Left alone by the EU, but no excuse to breach human rights

While Malta has to slam its fists on the table of European leaders to get them to assume responsibility, we cannot breach international and human rights laws ourselves

When it comes to migration, Malta is stuck in a game of realpolitik which has, as its consequence, the lives of human beings stuck in limbo in the Mediterranean graveyard.

Despite the COVID-19 pandemic shutting down the ports of larger nations with greater seafaring capability, the European Union seems to be unable to ensure the safe passage of asylum seekers along its southern border: its soft power crumbling with- in a matter of weeks, after having first suspended Operation Sofia, and now launching Operation Irini to stop weapons smuggling to Libya.

The former was aimed also, in part, at funding and training the Libyan coastguard; while also justifying the return of rescued migrants to Libya, despite countless warnings of human rights violations in that country.

But with Libya now torn apart by civil conflict, it is patently clear that the country can no longer be deemed a ‘safe port’; which implies that any continuation of Operation Sofia – or any pushback to Libya, by any country (including Malta) – would be a case of ‘refoulement’, and therefore run counter to international law.

As a result, Malta has been left without options, it seems; but at the same time, this does not justify the very dangerous course of action it has chosen to take: effectively ‘suspending’ its international obligations to save lives at sea inside its own Search and Rescue Zone (SAR).

There are also contradictions in Malta’s cur- rent immigration policy. First, the government launched a tirade against migrant rescue NGOs that were using private vessels saving lives on the high seas, going as far as to declare the Maltese ports closed to them due to the COVID-19 pandemic.

Now, as it heralds the success of its COVID healthcare strategy, it is itself using private commercial boats to push back migrants to war-torn Libya – which is, as already indicated, a sanctionable act of refoulement.

The latest strategy is to keep migrants firmly outside our SAR, on board a Maltese tourist ferry boat of the ‘Captain Morgan’ line.
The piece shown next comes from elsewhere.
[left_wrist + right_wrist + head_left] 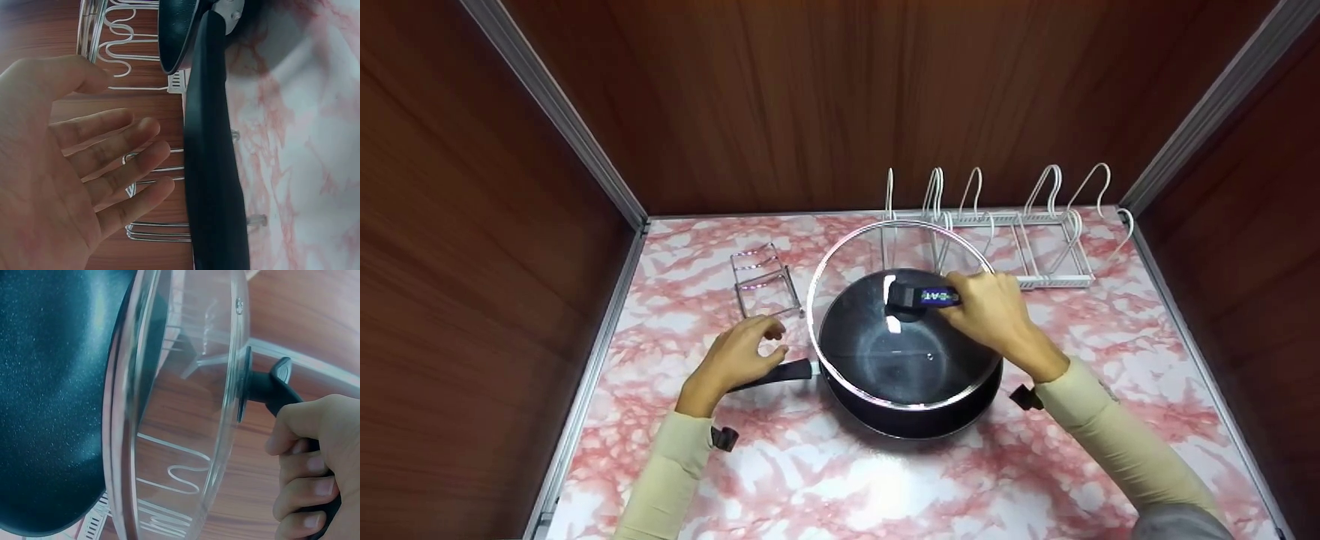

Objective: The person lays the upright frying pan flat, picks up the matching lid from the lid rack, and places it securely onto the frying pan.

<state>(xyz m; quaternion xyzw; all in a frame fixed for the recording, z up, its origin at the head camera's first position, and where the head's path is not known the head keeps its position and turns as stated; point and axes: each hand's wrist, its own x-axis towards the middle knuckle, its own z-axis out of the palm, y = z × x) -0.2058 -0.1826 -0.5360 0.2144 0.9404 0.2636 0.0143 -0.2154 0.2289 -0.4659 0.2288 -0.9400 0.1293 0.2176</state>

That the company ownership itself is quite partial to the Labour government, might explain why the pleasure-craft is now ferrying people seeking asylum out of reach of international protection.

It is quite a turn-up for the books, when one

considers the mixed messages that emanate from the Maltese government: the COVID emergency first prompted the denigration of migrant rescue NGOs, but now that the government lauds its comeback strategy with low infection rates, it is the Maltese State that is using private boats to keep asylum seeker stranded on the high seas.
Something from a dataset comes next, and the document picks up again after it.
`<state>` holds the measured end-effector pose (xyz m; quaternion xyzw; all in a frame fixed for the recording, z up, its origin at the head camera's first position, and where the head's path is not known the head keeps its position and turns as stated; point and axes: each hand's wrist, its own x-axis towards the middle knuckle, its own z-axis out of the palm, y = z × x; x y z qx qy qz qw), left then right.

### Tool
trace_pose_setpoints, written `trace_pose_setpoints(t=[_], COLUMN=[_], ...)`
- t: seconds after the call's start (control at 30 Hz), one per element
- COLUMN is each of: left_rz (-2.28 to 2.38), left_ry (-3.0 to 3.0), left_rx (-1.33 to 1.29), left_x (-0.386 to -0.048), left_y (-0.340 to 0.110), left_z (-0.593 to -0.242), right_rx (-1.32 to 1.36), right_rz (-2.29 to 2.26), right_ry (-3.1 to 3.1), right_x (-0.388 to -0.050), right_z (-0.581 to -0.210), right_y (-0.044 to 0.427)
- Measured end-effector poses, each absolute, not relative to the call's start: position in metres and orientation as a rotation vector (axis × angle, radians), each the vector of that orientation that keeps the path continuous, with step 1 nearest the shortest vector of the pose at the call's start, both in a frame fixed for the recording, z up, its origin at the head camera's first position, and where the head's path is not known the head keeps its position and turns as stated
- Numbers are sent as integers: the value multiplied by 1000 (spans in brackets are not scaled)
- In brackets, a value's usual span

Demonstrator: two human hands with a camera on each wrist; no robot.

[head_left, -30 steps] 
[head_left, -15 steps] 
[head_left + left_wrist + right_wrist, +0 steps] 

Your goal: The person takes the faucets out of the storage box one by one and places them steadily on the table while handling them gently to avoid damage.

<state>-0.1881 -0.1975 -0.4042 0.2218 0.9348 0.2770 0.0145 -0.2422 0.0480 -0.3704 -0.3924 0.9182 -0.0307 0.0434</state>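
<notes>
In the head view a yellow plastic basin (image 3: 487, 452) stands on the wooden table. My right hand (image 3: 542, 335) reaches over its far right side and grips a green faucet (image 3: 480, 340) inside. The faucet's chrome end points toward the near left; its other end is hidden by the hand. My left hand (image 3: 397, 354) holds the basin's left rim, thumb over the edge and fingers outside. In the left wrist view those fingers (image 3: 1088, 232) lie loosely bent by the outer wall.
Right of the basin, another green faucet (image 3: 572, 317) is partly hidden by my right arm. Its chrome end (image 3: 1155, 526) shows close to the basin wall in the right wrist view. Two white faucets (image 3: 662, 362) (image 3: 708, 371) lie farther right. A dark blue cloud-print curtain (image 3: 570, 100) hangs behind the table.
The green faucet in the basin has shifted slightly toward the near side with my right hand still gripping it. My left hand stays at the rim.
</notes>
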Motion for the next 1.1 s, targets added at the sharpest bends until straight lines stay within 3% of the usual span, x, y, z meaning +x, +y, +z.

The only difference is that, while NGOs were trying to save lives... the intention here is to render them unable to claim asylum in Europe: which is their international human right, recognised by both the European and UN Conventions.

Adding to the irony is the fact that a vessel that ferries tourists - such an integral part of Malta’s fabled hospitality - has been turned into a vessel to keep out ‘unwanted people’.

It indeed confirms the worst aspect of Malta’s policymakers: that they see migrants as non-tourists – that is, ‘not money’ or ‘un-tourists’ and therefore unwelcome – somewhat justifying what is turning out to be a violation of basic fundamental human rights.

The reality is that this tactic could also put the Maltese government in danger of criminal liability in a repetition of the Hirsi judgement, if not within our own jurisdiction, then in the international courts.

Additionally, the involvement of Neville Gafà - a former OPM official and vocal supporter of the GNA government force - shows that Malta retains an unofficial diplomatic link to militias who exert influence on the smuggling of migrants to sea.

Again, the Maltese government walks on the fringes of international politics. Because of the realpolitik situation, mandated by the EU’s unacceptable absence on this matter, Maltese politicians seem inclined to rationalise that the absence of a common solution therefore permits the deconstruction of human rights laws.

But that slope is a slippery one indeed; and invoked against the backdrop of the COVID-19 emergency, it could be the start of a general scaling-back of other human and civil rights, that might need ‘curtailing’ in the convenient discourse of an emergency.

So, while Malta clearly has to slam its fists on the table of European leaders, to get them to finally assume responsibility for this sensitive issue... we cannot use the EU’s absence as a pretext to breach international and human rights laws ourselves.